* What to produce
Within the entries below, the lines from the one with "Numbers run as" through the one with "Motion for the" are to be set down exactly, both ends kept.
Top of Source data
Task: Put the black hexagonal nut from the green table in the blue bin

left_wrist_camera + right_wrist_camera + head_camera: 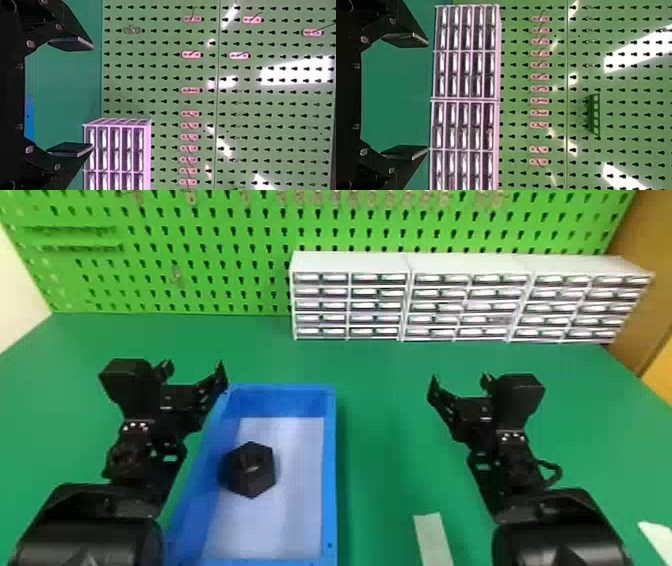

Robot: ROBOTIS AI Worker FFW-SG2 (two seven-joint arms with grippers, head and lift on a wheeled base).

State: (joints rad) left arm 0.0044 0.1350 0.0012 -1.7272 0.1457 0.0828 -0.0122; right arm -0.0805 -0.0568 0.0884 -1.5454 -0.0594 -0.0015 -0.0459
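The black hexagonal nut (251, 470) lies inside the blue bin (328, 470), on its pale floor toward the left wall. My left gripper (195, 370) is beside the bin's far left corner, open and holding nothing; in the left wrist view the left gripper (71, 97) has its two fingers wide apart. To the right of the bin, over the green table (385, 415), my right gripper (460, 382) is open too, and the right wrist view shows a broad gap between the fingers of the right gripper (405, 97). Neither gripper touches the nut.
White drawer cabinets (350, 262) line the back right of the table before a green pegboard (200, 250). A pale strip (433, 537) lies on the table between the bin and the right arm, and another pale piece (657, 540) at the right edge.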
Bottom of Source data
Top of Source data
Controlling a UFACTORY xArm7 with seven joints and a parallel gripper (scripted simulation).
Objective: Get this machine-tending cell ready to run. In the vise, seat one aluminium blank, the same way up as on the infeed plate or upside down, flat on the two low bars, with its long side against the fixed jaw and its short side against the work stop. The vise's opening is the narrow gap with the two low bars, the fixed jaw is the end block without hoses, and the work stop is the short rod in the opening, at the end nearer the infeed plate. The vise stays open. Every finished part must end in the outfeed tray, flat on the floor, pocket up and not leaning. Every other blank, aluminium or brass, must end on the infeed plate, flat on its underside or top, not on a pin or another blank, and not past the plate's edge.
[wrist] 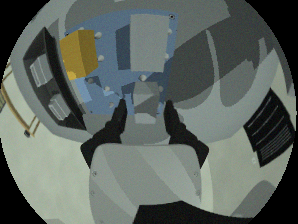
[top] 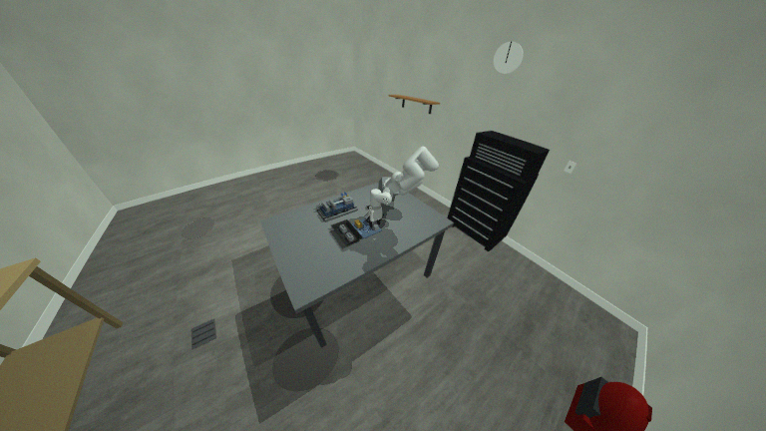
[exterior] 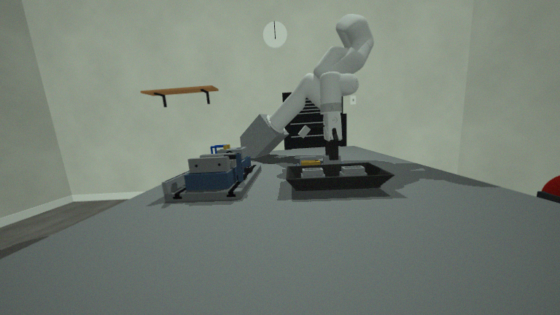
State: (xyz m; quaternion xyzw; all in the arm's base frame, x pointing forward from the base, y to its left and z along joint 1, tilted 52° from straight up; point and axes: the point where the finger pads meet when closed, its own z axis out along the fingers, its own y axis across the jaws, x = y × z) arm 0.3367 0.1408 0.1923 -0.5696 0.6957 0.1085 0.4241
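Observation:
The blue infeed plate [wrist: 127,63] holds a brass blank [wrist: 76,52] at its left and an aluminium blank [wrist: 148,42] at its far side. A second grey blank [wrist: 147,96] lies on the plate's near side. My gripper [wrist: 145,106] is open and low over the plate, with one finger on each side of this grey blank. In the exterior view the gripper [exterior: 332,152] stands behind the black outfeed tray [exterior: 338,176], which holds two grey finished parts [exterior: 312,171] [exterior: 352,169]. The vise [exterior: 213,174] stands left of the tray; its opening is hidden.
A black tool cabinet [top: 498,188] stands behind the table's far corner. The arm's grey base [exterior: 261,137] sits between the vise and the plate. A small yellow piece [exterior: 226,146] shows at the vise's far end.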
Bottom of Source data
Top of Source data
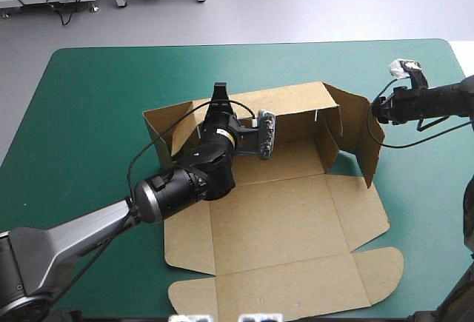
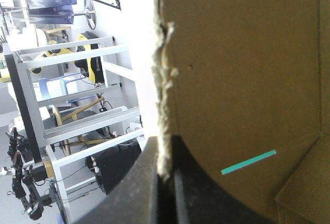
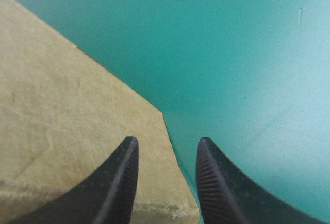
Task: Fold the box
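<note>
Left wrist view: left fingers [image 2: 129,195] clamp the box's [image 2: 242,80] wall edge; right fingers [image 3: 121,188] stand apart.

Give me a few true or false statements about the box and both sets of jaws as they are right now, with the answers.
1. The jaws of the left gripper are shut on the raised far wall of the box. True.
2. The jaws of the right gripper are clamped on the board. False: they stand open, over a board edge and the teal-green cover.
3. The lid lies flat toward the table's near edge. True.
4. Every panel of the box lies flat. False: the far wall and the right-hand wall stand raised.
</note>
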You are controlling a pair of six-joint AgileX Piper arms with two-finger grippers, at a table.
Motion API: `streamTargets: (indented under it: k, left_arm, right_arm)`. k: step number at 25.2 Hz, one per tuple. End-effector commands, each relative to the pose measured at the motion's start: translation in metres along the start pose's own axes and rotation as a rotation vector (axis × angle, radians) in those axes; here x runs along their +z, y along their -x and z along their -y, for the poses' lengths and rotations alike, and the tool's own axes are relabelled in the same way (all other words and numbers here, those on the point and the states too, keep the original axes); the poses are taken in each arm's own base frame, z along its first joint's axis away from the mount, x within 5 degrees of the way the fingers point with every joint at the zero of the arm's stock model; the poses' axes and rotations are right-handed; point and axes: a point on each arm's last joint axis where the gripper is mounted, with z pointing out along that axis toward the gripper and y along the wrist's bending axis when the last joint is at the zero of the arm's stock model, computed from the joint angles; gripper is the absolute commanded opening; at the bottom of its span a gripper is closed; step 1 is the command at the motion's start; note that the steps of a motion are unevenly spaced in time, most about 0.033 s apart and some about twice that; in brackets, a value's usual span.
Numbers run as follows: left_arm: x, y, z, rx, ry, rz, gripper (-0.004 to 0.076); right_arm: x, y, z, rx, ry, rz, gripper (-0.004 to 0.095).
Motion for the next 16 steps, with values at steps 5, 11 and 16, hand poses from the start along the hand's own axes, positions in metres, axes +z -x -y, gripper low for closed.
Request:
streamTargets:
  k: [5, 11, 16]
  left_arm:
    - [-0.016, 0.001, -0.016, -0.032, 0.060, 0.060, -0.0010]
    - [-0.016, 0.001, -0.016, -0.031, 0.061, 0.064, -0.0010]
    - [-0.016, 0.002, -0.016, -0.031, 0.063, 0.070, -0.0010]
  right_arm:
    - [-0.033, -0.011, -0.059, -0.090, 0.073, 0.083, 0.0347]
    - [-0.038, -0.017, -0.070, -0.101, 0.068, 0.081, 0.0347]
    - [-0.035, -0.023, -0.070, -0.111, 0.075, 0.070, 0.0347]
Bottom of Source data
* Written solution
Numbers run as follows: left_arm: x, y, z, rx, ry, rz, gripper (-0.004 to 0.076); right_arm: x, y, z, rx, ry, rz, gripper (-0.004 to 0.095).
Motion for the next 16 steps, with values at steps 5, 11 and 16, hand poses from the start along the hand's own axes, positions in metres, axes +z -x -y, gripper low for closed.

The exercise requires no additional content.